Women with HIV are more affected by stigma, gender inequality and socioeconomic status when compared to men with HIV.
Cisgender women experience the highest burden of HIV globally, accounting for 46% of new cases in 2022. In the United States, women account for 23% of the current 1.2 million HIV cases, according to a recent article published in the Nursing Clinics of North America.
Risk factors contributing to this epidemic include socioeconomic status, gender inequality, education, housing, stigma, poverty and partner violence.
Most (about 85%) of HIV cases in women come from heterosexual contact, followed by drug use (nearly 16%).
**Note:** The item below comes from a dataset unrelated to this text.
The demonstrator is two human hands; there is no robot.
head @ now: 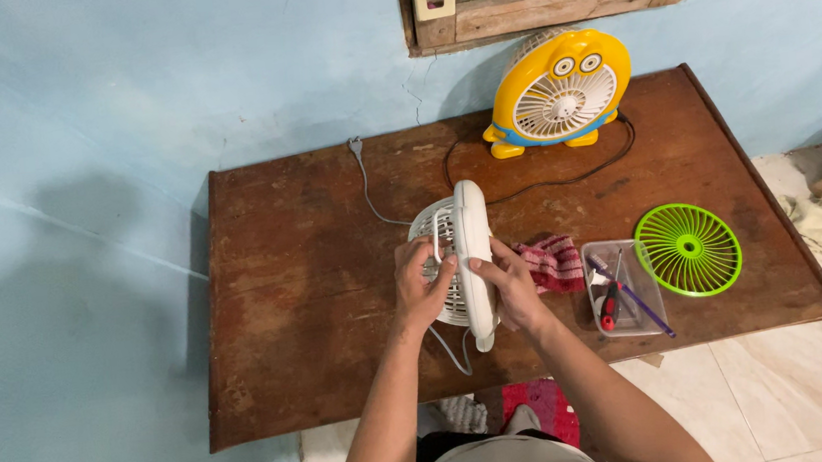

Black women currently have the highest prevalence of HIV from heterosexual contact, accounting for 92% of infections. They also account for 54% of new HIV infections overall, despite only representing 13% of the female population. Although HIV rates have dropped for American-born Black women, rates Black women born outside the United States have risen.
In her lifetime, a Black woman has a 1 in 54 chance of being diagnosed with HIV. Hispanic women are at a 1 in 256 risk, and White women have a 1 in 941 chance.
Regional differences also play a role. The southern United States has higher rates of HIV for Black and White women. Hispanic women have a higher HIV risk in the Northeastern United States.
Despite its effectiveness, pre-exposure prophylaxis (PrEP) uptake is low in women.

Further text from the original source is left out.